#### Exercise directions
With the pictures omitted, print exactly the lines below, from the one containing "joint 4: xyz" through the one containing "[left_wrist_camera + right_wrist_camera", and nothing else.

#### Material provided
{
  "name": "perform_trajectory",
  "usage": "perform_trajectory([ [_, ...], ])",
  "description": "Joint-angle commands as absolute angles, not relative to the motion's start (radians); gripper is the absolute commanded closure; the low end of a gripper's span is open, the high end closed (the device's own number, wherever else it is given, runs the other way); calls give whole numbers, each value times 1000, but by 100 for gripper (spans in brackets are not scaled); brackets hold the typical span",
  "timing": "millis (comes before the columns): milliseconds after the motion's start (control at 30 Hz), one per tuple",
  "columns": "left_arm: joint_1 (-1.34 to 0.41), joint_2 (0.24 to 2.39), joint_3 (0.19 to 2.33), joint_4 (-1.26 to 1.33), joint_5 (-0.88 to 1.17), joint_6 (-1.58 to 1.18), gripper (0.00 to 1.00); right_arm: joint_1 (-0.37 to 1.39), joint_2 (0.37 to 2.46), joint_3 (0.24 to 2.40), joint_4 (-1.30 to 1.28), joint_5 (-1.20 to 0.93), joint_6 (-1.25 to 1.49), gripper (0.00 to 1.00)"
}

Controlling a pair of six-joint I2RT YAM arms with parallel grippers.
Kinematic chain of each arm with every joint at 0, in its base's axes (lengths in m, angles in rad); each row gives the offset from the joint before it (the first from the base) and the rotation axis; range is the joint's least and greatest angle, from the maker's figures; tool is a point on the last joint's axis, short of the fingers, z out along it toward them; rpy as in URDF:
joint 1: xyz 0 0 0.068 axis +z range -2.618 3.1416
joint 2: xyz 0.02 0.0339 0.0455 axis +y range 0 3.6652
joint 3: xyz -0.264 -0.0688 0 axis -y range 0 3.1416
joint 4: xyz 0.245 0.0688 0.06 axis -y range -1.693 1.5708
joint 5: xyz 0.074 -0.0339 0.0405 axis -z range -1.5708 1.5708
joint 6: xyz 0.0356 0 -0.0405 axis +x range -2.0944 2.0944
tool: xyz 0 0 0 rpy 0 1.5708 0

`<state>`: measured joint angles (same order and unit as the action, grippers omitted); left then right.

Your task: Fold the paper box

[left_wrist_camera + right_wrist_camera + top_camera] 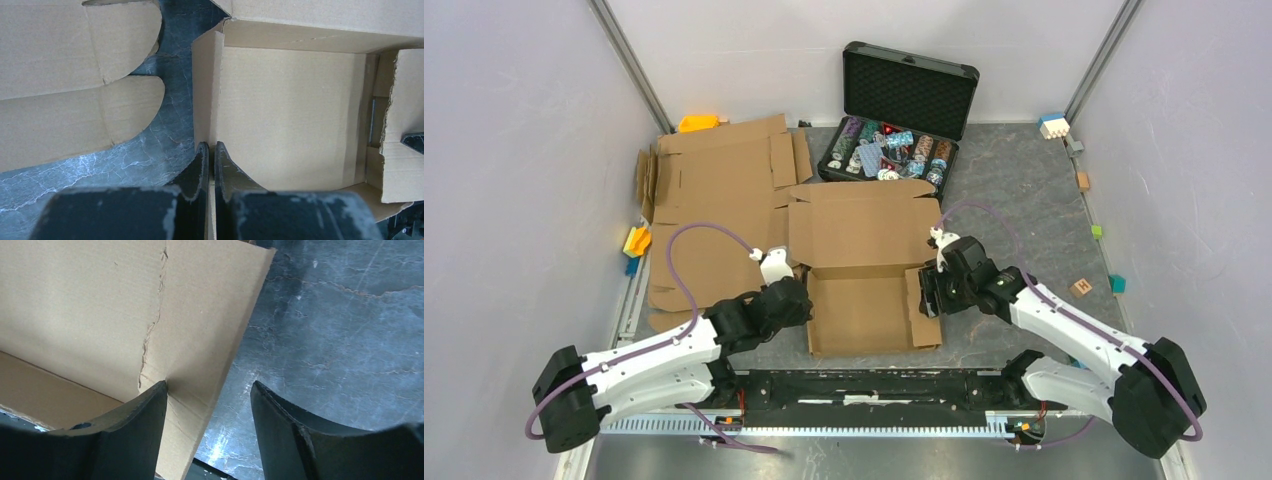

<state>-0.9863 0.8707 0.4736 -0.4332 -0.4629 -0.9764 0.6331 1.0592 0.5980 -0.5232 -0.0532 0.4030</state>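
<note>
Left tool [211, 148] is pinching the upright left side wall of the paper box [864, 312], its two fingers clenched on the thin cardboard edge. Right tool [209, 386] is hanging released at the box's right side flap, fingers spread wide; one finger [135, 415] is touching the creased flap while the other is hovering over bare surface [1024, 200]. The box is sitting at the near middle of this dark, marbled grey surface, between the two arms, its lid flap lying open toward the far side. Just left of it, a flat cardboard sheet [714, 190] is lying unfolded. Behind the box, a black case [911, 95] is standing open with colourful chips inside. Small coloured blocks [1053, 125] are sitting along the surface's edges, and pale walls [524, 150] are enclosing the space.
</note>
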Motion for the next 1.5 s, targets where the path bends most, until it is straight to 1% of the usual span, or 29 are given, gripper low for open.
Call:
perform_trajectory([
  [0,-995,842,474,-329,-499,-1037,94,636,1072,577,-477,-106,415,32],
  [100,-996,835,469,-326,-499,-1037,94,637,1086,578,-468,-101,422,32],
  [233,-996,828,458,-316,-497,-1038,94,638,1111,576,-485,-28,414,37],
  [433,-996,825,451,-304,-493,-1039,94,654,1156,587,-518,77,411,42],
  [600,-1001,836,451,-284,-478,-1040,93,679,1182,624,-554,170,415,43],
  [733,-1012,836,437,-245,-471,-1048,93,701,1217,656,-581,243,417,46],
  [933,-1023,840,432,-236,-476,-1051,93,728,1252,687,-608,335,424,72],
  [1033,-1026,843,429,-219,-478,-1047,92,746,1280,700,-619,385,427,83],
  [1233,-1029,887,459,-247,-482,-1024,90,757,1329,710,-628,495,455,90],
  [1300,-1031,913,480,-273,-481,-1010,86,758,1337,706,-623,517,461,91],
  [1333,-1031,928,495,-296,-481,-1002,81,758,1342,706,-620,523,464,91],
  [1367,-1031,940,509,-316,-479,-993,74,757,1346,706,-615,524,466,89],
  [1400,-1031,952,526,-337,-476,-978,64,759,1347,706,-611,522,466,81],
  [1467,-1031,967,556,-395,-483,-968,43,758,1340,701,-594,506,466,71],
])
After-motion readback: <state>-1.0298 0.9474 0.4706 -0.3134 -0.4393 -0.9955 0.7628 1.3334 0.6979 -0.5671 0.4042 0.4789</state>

#### Solution to the problem
joint 4: xyz 0.245 0.0688 0.06 axis -y range -1.693 1.5708
joint 5: xyz 0.074 -0.0339 0.0405 axis -z range -1.5708 1.5708
joint 6: xyz 0.0356 0 -0.0405 axis +x range -2.0944 2.0944
tool: xyz 0 0 0 rpy 0 1.5708 0

`<state>`: measured joint angles (same order and unit as the action, grippers omitted); left then right.

Your task: Fold the paper box

[left_wrist_camera + right_wrist_camera + top_camera] 

For this exercise, nothing further remains.